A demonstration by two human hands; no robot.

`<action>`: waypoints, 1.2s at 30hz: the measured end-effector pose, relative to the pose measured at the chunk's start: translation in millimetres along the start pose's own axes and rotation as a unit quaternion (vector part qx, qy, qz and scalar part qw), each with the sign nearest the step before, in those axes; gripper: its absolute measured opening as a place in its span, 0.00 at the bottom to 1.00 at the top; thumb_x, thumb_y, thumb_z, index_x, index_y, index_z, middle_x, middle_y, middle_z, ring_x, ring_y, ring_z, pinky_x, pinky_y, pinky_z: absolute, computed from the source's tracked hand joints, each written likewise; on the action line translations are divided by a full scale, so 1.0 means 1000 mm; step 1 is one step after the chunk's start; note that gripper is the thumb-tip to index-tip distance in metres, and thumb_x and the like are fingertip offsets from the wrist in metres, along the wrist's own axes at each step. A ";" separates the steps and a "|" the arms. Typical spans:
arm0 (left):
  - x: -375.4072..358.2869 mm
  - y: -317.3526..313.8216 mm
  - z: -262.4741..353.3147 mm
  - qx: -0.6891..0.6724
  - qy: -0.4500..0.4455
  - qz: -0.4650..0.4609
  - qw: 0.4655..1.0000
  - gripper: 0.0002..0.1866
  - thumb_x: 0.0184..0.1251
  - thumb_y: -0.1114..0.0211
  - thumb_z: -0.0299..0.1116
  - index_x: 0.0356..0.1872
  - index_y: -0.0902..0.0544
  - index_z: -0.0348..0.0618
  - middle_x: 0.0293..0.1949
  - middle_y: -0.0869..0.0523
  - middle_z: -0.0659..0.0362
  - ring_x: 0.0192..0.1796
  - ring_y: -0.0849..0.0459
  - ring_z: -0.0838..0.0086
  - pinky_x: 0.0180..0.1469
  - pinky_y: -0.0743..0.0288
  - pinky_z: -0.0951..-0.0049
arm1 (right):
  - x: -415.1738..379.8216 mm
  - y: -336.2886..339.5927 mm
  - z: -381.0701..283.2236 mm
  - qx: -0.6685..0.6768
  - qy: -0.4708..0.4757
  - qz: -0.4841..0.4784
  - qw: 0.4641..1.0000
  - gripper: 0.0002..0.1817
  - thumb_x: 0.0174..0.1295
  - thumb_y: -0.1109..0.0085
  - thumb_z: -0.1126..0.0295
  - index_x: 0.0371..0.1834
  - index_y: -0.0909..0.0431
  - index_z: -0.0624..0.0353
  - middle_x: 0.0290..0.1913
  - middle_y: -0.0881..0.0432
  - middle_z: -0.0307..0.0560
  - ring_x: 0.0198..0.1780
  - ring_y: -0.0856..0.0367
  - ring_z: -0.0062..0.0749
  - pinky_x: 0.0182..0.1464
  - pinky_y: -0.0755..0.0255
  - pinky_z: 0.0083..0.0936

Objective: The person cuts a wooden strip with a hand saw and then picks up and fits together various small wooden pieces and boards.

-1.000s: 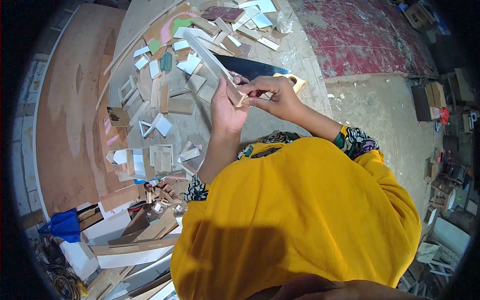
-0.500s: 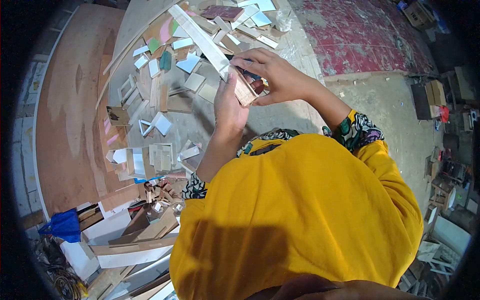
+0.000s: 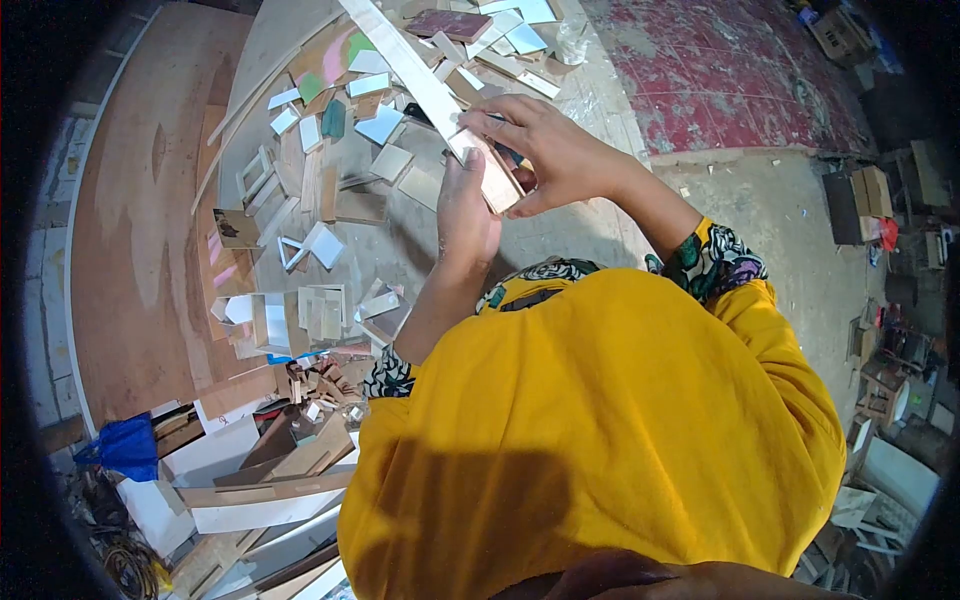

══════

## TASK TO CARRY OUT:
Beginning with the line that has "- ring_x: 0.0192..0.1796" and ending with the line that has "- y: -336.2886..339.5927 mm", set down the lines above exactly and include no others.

## WRITTEN RESPONSE:
  - ring_x: 0.0192..0.1796
  - ring_y: -0.0849..0.0459
  - ring_z: -0.0838..0.0086
  - pinky_x: 0.0180..0.1469
  - pinky_y: -0.0743..0.0288
  - pinky_z: -0.0951..-0.0049
arm1 (right):
  - x: -415.1738..379.8216 mm
  - y: -336.2886..339.5927 mm

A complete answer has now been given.